I hear everyone talking about CFLs now; whats wrong with good old 4ft tubes and fixtures?  I can understand the part about wasting the light if there isn't a 4ft stretch of plants, but still.  I'm just curious if there is something wrong with these that I have not heard.


----------



## Hick (Feb 3, 2007)

nothing at all "wrong" with them doucher'..cfl's allow the lumens to be concentrated into a smaller area.


----------



## Nelson Mutz (Feb 3, 2007)

Douchermann said:
			
		

> I hear everyone talking about CFLs now; whats wrong with good old 4ft tubes and fixtures? I can understand the part about wasting the light if there isn't a 4ft stretch of plants, but still.
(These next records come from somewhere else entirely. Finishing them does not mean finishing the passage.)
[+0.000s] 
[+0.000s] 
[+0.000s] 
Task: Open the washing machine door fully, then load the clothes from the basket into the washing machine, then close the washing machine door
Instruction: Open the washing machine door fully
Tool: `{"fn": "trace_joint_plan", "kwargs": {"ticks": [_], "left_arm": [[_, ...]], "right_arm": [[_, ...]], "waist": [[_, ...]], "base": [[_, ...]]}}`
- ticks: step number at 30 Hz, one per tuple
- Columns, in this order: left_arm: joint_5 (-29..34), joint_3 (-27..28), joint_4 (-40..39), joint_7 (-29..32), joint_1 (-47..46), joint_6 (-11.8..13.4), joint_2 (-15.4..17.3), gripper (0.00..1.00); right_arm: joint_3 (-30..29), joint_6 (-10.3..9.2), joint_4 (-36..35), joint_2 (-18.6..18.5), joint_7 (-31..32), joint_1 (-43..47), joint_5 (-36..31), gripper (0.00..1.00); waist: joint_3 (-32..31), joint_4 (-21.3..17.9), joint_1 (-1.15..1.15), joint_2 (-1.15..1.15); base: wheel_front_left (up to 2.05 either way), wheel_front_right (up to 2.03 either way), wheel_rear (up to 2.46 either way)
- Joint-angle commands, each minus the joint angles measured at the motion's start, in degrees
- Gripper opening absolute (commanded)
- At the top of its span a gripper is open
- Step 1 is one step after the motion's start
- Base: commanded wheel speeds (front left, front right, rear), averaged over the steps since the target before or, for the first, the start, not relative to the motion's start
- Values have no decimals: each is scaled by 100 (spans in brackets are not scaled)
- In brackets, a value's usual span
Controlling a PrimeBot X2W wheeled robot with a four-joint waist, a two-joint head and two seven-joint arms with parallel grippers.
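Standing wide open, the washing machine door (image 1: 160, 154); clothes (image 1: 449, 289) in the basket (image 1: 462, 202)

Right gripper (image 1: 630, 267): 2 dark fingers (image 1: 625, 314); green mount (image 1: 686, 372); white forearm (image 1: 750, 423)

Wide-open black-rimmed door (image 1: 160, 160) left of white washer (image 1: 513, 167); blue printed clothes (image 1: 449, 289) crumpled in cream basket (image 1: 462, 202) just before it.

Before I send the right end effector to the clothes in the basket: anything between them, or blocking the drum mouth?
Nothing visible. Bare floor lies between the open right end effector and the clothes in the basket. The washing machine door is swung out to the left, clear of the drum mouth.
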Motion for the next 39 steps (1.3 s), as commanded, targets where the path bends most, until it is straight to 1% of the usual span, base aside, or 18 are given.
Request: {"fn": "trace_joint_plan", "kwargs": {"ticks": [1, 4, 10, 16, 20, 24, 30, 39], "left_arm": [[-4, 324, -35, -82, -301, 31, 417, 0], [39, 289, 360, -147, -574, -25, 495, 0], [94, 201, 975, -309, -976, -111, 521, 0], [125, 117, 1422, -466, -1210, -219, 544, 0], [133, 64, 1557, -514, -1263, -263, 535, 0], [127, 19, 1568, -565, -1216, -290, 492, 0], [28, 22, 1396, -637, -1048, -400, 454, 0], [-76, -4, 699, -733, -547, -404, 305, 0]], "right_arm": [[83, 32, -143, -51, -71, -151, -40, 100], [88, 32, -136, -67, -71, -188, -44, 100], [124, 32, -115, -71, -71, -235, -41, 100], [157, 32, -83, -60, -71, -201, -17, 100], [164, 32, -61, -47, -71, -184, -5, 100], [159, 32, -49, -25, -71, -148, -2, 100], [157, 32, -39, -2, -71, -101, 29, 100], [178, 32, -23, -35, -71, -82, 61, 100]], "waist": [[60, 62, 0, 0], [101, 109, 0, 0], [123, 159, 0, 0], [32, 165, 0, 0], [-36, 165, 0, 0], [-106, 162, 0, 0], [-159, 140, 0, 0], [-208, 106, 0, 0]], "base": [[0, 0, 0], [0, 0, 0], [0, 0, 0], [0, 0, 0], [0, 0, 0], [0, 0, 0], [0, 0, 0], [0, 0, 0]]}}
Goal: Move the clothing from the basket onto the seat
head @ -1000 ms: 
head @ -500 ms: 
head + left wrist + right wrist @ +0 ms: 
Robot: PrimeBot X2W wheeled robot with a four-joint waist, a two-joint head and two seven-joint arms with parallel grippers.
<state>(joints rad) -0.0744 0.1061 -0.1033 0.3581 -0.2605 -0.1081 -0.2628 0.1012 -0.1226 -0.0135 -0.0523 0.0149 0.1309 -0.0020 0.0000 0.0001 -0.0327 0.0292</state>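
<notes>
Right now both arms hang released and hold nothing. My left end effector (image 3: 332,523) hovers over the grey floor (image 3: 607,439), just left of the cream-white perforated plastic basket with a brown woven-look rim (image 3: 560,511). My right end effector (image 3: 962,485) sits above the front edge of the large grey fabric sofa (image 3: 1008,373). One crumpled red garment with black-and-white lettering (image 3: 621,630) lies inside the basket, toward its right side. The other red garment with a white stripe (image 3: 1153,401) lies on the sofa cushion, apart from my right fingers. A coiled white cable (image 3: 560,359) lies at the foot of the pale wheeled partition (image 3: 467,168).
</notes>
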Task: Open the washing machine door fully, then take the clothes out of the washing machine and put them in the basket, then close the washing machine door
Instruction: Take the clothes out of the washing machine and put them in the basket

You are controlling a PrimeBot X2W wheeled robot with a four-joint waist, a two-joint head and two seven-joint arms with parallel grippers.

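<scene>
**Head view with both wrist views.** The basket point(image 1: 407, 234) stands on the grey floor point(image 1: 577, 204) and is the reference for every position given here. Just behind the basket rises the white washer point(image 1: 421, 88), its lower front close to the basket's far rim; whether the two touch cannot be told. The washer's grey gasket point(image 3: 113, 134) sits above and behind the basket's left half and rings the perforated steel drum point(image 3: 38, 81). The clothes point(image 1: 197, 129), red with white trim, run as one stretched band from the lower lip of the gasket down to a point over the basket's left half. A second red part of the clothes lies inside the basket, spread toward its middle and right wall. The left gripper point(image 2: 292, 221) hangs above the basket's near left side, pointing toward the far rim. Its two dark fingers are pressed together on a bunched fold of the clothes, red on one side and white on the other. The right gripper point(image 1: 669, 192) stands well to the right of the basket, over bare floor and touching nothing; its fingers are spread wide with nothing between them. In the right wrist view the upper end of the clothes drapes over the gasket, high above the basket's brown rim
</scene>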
I'm just curious if there is something wrong with these that I have not heard.


 
I agree w/hick, man. Nothing wrong w/them at all. I use a couple of 18" tubes in my maternity area for seedlings/clones. The very first indoor grow I ever did [back in the STONE AGE], used 4' shop lights. As the technology has advanced since then, you can now get some really good tube floro bulbs today, and grow some very nice plants. In defense of CFL's, I use because of my current situation.
:farm: 
Nelson


----------



## Doman (Feb 3, 2007)

Oh okay, good.  Thanks for your help.


----------